Monday, May 02, 2011
Notes from "A Conversation with Dan Brooks"
On April 20, the VLA hosted a talk with Dan Brooks ("DB"), attorney to Patrick Cariou in Cariou v. Prince, to discuss the case and the intersection between copyright laws and appropriation art generally. Here are some notes on what was said that evening:
- Failure to register an artwork such as a photograph does not mean the work is completely void of copyright protection. However, damages would be limited to actual damages - statutory and special damages would not be awarded, nor would disgorgement of profits or reimbursement of attorneys fees (injunctive relief may still be available though).
- Likewise, the court quickly dismissed Prince's initial argument that Cariou's works comprising the series "Yes, Rasta" were not copyright protected because, by merely documenting facts, they didn't constitute "original" works ("factual" statements and "ideas" are not protected). It was clear that Cariou worked relentlessly to capture the shot he wanted and a lot of thought went into the subject matter, the lighting and the composition of the (original) photos.
- Interestingly, the court considered the series "Canal Zone" as a whole when determining whether Prince could successfully avail himself of the affirmative defense of "fair use" (following a finding that the defendant has as a matter of law committed copyright infringement). DB did say though that it's likely the works will be considered individually at the sentencing proceeding (yet to take place).
- One way to think about the "fair use" defense is essentially as the recognition at law that most things are not "new" but rather build on what has come before, whether it be literature, visual arts, music etc.
- Most of the cases are decided as motions for summary judgment (so by a single district court judge) since there are hardly, if any, genuine disputes of material fact (i.e., those that are outcome-determinative) that need to go to a jury -- most of the evidence is with the plaintiff and the defendant themselves. Only they really know the facts pertinent to the four prongs of the test...
- ... Ironically this implies that the law puts a not insignificant premium on perjury. And hiring a top lawyer to draft the party's affidavit in light of the weight it carries in these cases.
- In summarising "fair use" case law to date, DB said the first prong (the purpose and character of the use, including whether the use is of a commercial nature) of the four-prong "fair use" test is still the most important and while the list is not intended to be exhaustive, in practice it is. Crucially too, the use must relate back to one or more of the 6 permitted uses in the lead-in to s.107: criticism, comment, news reporting, teaching, scholarship or research.
- The third prong regarding "the amount and substantially of the portion used" is measured against the original work, not the second work i.e., it is no defense to point to how much of the allegedly infringing work is original and not appropriated. Rather, the court looks at how substantial what was taken is as a proportion of the original work.
- The "Blanch" case is the only time an appropriation artist has successfully argued the "fair use" defense.
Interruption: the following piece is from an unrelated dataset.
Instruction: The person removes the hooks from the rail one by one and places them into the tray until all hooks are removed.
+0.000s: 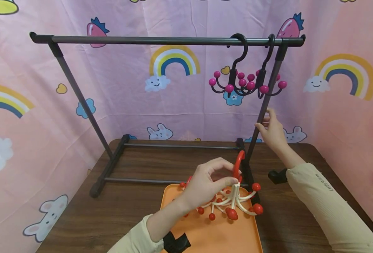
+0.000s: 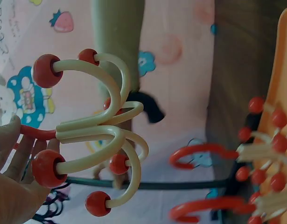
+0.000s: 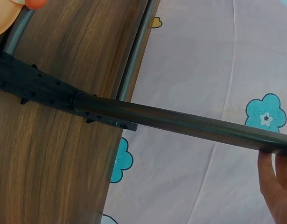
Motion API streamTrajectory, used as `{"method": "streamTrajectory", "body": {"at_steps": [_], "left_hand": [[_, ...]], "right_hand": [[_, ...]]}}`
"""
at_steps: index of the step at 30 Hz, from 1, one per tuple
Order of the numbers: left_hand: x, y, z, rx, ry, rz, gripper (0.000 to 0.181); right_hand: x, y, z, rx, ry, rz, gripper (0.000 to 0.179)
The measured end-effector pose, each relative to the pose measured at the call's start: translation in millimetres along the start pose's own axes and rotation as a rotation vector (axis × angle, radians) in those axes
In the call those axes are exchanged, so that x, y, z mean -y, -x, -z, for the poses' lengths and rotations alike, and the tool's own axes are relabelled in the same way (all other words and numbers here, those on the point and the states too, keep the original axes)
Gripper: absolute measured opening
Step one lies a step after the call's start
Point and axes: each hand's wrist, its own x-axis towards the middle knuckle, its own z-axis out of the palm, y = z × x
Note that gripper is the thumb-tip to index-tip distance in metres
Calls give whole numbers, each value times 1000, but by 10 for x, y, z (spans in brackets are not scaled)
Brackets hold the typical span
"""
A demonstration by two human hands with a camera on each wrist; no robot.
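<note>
My left hand [image 1: 205, 181] holds a multi-arm hanger by its red hook [image 1: 238, 165], above an orange tray [image 1: 218, 235]. The hanger's cream arms [image 2: 85, 135] curve outward and end in red balls, filling much of the left wrist view. More red-and-cream hangers [image 2: 267, 151] lie on the tray. Off to the right, my right hand [image 1: 272, 131] grips the dark upright post [image 1: 266, 100] of a garment rack between thumb and fingers. Seen from the right wrist, fingertips [image 3: 267, 161] touch the edge of that post. Two black hangers [image 1: 233, 79] with pink balls hang from the rack's top rail [image 1: 142, 40], near its right end.
The rack's feet [image 1: 110, 168] and lower bars [image 1: 186, 146] stand on a dark wood table [image 1: 79, 218]. A black piece [image 1: 176, 242] shows on the tray, and another dark object [image 1: 277, 176] is by the right sleeve. Patterned pink cloth [image 1: 126, 88] surrounds the table.
</note>
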Motion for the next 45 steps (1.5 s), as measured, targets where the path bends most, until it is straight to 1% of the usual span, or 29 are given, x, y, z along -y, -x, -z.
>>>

- The Cariou v. Prince decision is, as the VLA's Sergio Sarmiento put it, above all a decision in favor of art criticism for it forces appropriation artists to think about and articulate what and why they have created the work the subject of the litigation (probably to the dismay of some artists). US copyright law does not distinguish appropriation artists from among artists generally and it is not enough for a defendant artist to merely argue that he/she is an "appropriation" artist and therefore not guilty of copyright infringement. As Sergio said, that's just a "ploy" -- we're no longer in the 70s!
Saturday, April 16, 2011
EVENT: A conversation with Patrick Cariou's attorney
Volunteer Lawyers for the Arts has invited Patrick Cariou's attorney, Dan Brooks, to speak with Sergio Sarmiento to discuss the case Cariou vs. Prince. If you're interested in copyright infringement and appropriation art and where the law draws the line between the two, the conference is likely to appeal to you. Details here and background here. It's unclear whether Dan Brooks will also discuss the claim against Larry Gagosian and Gagosian Gallery but I hope he does as the liability of intermediaries is another important and fascinating aspect of copyright infringement.
Monday, April 11, 2011
Zadkine case in Paris raises question of transferability of droit moral after an artist's death
Artist Ossip Zadkine's illegitimate son, Nicolas Hasle, continues to be embroiled in litigation to claim moral and economic rights to his late father's estate. The court of appeal of Paris recently ruled that the City of Paris (named the beneficiary of the estate by Valentine Prax, the wife of Zadkine who inherited the estate after the artist's death) had to outline its claim to Zadkine's estate. However, more interesting than the legal confrontation between Hasle and the City Council over the economic rights to the estate (which is basically a question of applicable inheritance law) is the concept and transferability of Zadkine's moral rights.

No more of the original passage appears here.